Exercise requirements -
Where a picture appears, leave it out, and transcribe all the lines below exactly.

The data -
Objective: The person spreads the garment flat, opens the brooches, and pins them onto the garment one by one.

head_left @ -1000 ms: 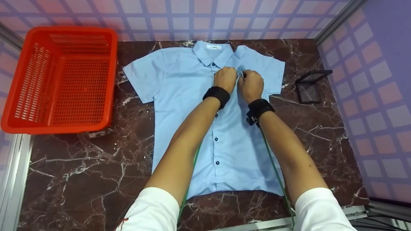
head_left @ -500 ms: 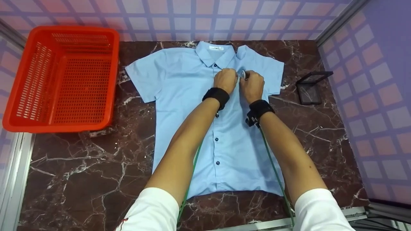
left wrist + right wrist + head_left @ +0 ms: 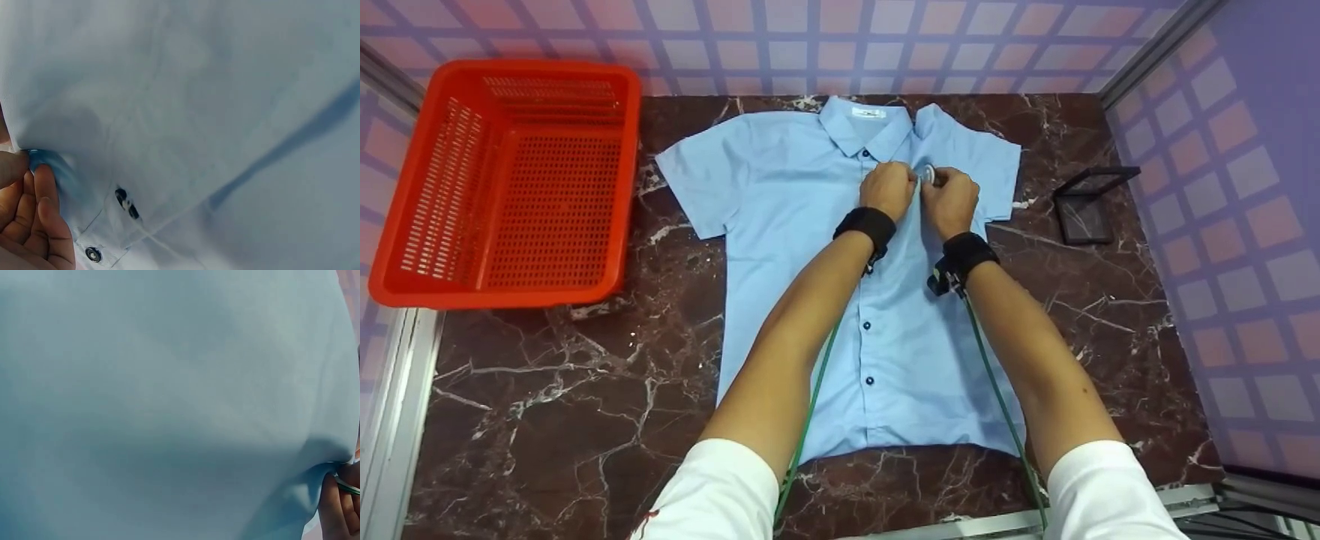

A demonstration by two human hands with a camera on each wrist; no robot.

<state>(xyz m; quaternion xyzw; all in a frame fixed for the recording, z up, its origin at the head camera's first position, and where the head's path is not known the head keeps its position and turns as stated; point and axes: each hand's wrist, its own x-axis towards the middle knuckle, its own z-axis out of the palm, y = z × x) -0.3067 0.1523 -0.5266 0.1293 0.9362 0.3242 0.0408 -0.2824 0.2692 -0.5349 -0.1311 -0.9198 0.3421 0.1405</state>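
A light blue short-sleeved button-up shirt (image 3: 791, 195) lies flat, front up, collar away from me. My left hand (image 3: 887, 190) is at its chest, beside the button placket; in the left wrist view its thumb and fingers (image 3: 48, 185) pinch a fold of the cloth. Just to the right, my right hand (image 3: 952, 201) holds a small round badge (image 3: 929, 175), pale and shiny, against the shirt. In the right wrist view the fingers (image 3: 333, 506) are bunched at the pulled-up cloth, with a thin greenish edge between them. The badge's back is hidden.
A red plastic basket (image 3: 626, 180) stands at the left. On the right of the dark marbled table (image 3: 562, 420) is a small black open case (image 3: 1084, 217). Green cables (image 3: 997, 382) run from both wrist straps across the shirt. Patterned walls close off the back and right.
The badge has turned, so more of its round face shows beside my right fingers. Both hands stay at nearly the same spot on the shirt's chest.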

Solved problem -
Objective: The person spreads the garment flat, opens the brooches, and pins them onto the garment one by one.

head_left @ -1000 ms: 
head_left @ -500 ms: 
left wrist + right wrist + head_left @ +0 ms: 

A demonstration by two human hands with a camera on each wrist; no robot.

<state>(xyz m; quaternion xyzw; all in a frame fixed for the recording, z up, its origin at the head camera's first position, and where the head's path is not known the head keeps its position and turns as stated; point and axes: each hand's wrist, its own x-axis towards the middle knuckle, its own z-axis out of the palm, y = z × x) -0.3067 0.1523 -0.5266 0.1293 0.9362 0.3242 0.0408 -0.2824 0.2692 -0.5349 -0.1311 -0.9198 0.3421 0.1405</state>
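A light blue short-sleeved button-up shirt (image 3: 791, 195) lies flat, front up, collar away from me. My left hand (image 3: 887, 190) is at its chest, beside the button placket; in the left wrist view its thumb and fingers (image 3: 48, 185) pinch a fold of the cloth. Just to the right, my right hand (image 3: 952, 201) holds a small round badge (image 3: 929, 175), pale and shiny, against the shirt. In the right wrist view the fingers (image 3: 333, 506) are bunched at the pulled-up cloth, with a thin greenish edge between them. The badge's back is hidden.
A red plastic basket (image 3: 626, 180) stands at the left. On the right of the dark marbled table (image 3: 562, 420) is a small black open case (image 3: 1084, 217). Green cables (image 3: 997, 382) run from both wrist straps across the shirt. Patterned walls close off the back and right.
The badge has turned, so more of its round face shows beside my right fingers. Both hands stay at nearly the same spot on the shirt's chest.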

The output is complete.